In the closing decades of the last century China emerged as the major producer of rare earth elements (REE) raw materials, accounting for more than 95% of the world’s production. Most of this production is from the Bayan Obo polymetallic deposit in Inner Mongolia.

Set against a history of volatile export quotas, future supplies from China will be fundamentally driven by China’s growing domestic demand. Moreover, the Chinese government already started to create a strategic stockpile for rare earth materials including those used to produce electronic and sustainable energy products.

In 2010 Beijing significantly crimped exports of rare-earth minerals citing environmental reasons to clean up a chaotic industry. Seeing prices of the elements soar, investors funded dozens of mine exploration projects around the world. Since then China's share of global rare-earth output has been shrinking as miners elsewhere capitalized on fears the country controls too much global supply. China's export policies are the subject of a continuing dispute between Beijing, Washington and others before the World Trade Organization. The WTO in October ruled illegal certain restrictions on Chinese rare-earth exports, though Beijing is expected to appeal the largely symbolic decision.

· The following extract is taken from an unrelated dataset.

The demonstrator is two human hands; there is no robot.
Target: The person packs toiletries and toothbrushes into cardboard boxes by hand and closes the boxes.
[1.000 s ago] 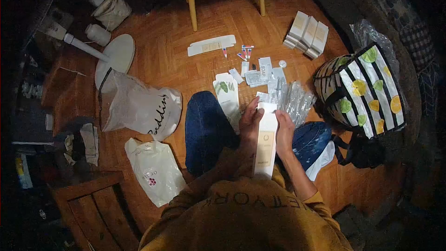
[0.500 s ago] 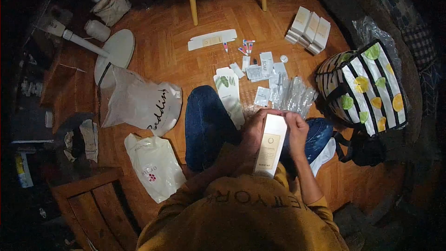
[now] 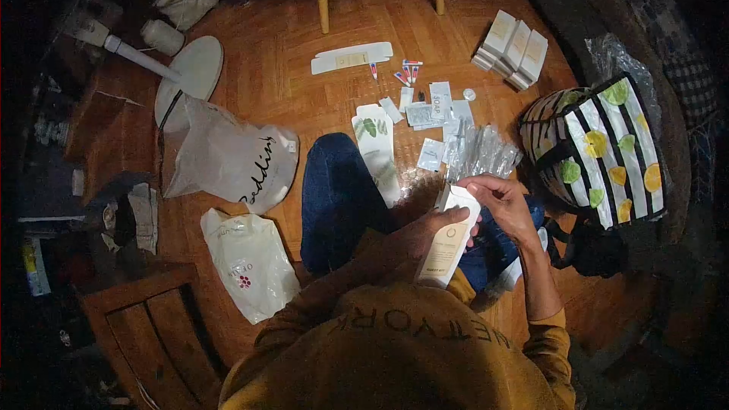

Mountain Pass, a Californian mine (by Molycorp) and one in Australia (Mount Weld by Lynas) have ramped up recently, with others in South Africa, Vietnam, India and Kazakhstan believed in the construction phase. But those new sources have just been able to cut China's share of global supply to 86% from 93% between 2011 and 2012. Although new mine production may be able to make up the difference for some lighter elements then facing excess supply for elements such as cerium, lanthanum, and praseodymium, several forecasts show that there will likely be shortfalls of yttrium and several heavier rare earth elements (HREEs), such as, dysprosium, terbium, neodymium, and europium.

Many of the rare earth elements share such similar physical properties that separating individual elements to market specifications is difficult. Only few places outside China have the industrial capacity to separate the different rare earth metals, specifically companies in the U.S., Russia, France, Japan and elsewhere handle some of these steps.

In addition China still dominates processing the mined mineral concentrates into useful ingredients, including metals and magnets. For example, China supplies about 80% of the specialized magnets produced with heavy rare-earth metals that are used in wind power generators and mobile communication products.

This is why ANZAPLAN already separates the light from the heavy rare earth fraction for customer approval, while special attention is paid to all the valuable by-products which may be created during leaching and purification.